The general assembly declares that it is the policy of this state to promote and encourage residents and nonresidents alike to participate in the enjoyment and use of the rivers of this state and, to that end, in the exercise of the police powers of this state for the purpose of safeguarding the health, safety, welfare, and freedom from injury or danger of such residents and nonresidents, to license and regulate those persons who provide river-running services in the nature of equipment or personal services to such residents and nonresidents for the purpose of floating on rivers in this state unless the provider of such river-running services is providing such river-running services exclusively for family or friends. It is not the intent of the general assembly to interfere in any way with private land owner rights along rivers or to prevent the owners of whitewater equipment from using said equipment to accommodate friends when no consideration is involved; nor is it the intent of the general assembly to interfere in any way with the general public’s ability to enjoy the recreational value of state rivers when the services of river outfitters are not utilized or to interfere with the right of the United States to manage public lands and waters under its control.

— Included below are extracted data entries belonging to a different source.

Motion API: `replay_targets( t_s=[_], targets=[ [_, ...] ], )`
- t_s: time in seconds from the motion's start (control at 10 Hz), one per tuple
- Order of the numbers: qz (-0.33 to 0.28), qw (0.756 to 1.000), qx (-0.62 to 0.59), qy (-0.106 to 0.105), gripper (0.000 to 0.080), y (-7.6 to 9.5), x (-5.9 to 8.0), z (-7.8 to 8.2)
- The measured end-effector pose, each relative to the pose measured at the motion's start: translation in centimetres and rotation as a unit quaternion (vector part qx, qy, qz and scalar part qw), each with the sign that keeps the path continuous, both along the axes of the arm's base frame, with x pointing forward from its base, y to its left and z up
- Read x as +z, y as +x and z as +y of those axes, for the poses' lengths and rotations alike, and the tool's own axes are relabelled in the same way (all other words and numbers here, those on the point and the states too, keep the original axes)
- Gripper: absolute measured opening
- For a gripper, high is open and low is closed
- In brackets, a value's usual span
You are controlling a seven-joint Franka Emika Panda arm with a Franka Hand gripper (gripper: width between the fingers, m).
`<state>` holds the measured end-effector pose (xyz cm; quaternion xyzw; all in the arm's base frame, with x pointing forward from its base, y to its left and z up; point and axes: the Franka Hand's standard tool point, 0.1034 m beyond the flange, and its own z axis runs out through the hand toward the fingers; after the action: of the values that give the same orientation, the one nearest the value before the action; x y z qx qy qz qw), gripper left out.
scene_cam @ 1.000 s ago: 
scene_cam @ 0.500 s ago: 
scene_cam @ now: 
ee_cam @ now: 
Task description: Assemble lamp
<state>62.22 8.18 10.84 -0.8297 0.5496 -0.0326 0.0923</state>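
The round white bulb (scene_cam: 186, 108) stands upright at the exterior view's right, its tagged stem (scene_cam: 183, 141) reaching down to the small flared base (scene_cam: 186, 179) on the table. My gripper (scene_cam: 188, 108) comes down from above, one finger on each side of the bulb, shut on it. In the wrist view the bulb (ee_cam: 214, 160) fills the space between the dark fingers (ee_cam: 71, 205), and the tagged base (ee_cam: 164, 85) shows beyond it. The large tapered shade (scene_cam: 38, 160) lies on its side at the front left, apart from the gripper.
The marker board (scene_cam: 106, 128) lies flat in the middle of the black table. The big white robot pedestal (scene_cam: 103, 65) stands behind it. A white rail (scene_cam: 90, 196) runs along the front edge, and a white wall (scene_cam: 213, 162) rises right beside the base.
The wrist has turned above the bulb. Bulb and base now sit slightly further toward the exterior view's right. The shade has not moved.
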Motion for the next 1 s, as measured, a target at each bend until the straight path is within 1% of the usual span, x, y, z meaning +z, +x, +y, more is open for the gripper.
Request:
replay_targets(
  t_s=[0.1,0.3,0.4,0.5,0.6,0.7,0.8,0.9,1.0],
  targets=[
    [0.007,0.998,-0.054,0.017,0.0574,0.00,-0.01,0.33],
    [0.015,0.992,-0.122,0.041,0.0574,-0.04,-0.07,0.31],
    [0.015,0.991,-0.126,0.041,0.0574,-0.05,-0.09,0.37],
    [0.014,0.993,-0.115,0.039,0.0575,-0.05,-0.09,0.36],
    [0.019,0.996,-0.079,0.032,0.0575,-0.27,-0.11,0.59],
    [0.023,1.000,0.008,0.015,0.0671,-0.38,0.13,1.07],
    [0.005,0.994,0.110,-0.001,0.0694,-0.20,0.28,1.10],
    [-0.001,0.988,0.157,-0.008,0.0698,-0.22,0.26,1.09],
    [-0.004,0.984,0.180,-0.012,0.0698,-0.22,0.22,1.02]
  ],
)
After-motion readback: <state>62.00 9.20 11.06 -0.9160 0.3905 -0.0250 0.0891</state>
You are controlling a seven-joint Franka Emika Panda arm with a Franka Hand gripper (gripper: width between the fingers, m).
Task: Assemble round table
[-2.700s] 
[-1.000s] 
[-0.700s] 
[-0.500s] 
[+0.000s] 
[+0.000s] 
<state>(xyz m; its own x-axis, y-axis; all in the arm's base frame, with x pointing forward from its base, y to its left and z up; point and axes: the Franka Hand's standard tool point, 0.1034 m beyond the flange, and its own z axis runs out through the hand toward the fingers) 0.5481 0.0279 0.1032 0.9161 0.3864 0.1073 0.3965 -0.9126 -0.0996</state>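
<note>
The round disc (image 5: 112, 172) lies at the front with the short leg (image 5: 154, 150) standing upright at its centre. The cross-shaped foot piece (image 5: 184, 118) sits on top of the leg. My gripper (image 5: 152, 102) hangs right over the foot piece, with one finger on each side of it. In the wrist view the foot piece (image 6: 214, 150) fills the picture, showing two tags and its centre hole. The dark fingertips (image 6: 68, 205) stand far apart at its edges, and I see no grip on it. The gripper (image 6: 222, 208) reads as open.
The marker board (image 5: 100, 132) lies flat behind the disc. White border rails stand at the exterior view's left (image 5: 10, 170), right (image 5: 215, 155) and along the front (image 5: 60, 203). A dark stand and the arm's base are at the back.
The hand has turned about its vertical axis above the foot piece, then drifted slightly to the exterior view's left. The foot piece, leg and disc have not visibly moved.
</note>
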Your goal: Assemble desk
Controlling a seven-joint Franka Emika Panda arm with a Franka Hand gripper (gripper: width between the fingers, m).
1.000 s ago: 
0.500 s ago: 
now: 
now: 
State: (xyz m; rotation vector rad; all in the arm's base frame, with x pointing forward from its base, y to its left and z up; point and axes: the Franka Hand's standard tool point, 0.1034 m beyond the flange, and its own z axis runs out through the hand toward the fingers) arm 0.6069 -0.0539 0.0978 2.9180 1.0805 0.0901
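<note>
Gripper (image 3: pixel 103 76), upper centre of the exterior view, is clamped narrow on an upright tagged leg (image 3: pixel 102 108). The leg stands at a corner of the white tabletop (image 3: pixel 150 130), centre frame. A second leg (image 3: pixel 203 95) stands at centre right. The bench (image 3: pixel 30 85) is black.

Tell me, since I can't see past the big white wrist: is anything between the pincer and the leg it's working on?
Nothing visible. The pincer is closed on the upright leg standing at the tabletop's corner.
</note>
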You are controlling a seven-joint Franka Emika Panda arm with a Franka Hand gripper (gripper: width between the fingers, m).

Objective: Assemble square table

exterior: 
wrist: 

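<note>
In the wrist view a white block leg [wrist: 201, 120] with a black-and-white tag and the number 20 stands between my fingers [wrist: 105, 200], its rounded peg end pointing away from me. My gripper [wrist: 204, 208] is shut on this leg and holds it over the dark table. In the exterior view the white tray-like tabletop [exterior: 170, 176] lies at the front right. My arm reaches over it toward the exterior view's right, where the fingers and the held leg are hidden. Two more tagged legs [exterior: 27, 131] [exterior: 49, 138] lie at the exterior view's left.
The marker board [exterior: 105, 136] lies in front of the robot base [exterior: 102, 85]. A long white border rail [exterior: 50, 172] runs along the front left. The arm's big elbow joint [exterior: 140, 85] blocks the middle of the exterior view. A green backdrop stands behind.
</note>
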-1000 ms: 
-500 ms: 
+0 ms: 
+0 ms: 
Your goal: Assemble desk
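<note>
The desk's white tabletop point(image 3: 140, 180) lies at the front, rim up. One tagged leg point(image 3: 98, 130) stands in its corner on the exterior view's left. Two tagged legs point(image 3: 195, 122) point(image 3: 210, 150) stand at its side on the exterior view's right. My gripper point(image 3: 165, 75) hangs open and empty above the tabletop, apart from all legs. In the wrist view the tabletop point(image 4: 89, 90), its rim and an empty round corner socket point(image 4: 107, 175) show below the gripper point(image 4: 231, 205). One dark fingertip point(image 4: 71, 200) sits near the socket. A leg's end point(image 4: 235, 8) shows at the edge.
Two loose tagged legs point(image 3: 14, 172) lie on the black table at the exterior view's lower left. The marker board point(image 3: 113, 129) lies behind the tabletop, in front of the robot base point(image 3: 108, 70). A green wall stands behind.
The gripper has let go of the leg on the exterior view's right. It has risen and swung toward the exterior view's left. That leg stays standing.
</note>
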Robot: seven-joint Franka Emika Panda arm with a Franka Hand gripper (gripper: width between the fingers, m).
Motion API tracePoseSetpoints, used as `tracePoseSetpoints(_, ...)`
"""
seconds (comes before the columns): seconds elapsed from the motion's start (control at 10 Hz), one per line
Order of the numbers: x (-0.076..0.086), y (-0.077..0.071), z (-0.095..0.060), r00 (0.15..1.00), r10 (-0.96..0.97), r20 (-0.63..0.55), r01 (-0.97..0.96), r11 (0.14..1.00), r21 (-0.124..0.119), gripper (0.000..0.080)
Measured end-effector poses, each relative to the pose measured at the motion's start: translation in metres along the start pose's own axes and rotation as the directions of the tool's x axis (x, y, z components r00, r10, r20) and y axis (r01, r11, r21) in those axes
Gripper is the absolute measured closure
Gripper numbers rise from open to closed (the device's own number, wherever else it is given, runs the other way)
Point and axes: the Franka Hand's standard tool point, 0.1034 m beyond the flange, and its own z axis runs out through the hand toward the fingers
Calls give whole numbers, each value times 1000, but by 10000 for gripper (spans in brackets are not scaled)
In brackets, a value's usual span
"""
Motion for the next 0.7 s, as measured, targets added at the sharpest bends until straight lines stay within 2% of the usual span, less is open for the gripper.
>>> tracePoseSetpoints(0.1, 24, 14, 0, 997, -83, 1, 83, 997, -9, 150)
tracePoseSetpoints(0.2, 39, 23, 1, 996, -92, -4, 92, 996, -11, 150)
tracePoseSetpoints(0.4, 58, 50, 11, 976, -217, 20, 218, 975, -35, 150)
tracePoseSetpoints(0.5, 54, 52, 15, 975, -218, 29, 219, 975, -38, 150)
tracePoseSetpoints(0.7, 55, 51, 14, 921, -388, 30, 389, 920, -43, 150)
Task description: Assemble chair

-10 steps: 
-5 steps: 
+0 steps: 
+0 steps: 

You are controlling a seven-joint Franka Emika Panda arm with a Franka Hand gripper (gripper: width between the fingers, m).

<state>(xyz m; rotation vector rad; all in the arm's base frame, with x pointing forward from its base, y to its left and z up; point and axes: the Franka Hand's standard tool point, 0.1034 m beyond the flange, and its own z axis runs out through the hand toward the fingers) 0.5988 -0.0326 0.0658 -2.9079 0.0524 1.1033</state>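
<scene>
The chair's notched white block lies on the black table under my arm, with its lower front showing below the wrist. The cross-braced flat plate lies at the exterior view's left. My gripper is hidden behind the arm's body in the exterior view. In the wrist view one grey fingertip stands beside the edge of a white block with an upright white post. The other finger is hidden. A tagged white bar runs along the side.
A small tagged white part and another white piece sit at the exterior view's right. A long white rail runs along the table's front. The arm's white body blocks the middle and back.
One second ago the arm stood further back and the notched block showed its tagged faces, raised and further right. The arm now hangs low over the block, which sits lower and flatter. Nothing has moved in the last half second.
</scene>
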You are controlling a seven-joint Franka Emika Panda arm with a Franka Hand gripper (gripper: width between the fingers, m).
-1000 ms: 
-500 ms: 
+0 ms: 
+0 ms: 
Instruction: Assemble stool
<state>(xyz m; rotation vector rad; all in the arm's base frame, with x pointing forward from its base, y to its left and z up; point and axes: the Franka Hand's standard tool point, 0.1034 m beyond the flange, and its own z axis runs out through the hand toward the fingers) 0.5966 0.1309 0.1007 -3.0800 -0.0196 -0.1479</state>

The general assembly recognizes that river outfitters, as an established business on rivers flowing within and without this state, make a significant contribution to the economy of this state and that the number of residents and nonresidents who are participating in river-running is steadily increasing.

HISTORY: Source: L. 84: Entire article added, p. 928, § 1, effective May 9.L. 88: Entire section amended, p. 1169, § 1, effective October 1.L. 94: Entire section amended, p. 1226, § 1, effective, July 1.

33-32-102. Definitions

As used in this article, unless the context otherwise requires:

(1) “Advertise” or “advertisement” means any message in any printed materials or electronic media used in the marketing and messaging of river outfitter operations.

(1.4) and (2) Repealed.

(3) “Guide” means any individual, including but not limited to subcontractors, employed for compensation by any river outfitter for the purpose of operating vessels.

(4) “Guide instructor” means any qualified guide whose job responsibilities include the training of guides.

(5) “Person” means any individual, sole proprietorship, partnership, corporation, nonprofit corporation or organization as defined in section 13-21-115.5 (3), C.R.S., limited liability company, firm, association, or other legal entity either located within or outside of this state.

(5.5) (a) “Regulated trip” means any river trip for which river-running services are provided which has been the subject of an advertisement or for which a fee has been charged regardless of whether such fee is:

(I) Charged exclusively for the river trip or as part of a packaged trip, recreational excursion, or camp; or

(II) Calculated to monetarily profit the river outfitter or is calculated merely to offset some or all of the actual costs of the river trip.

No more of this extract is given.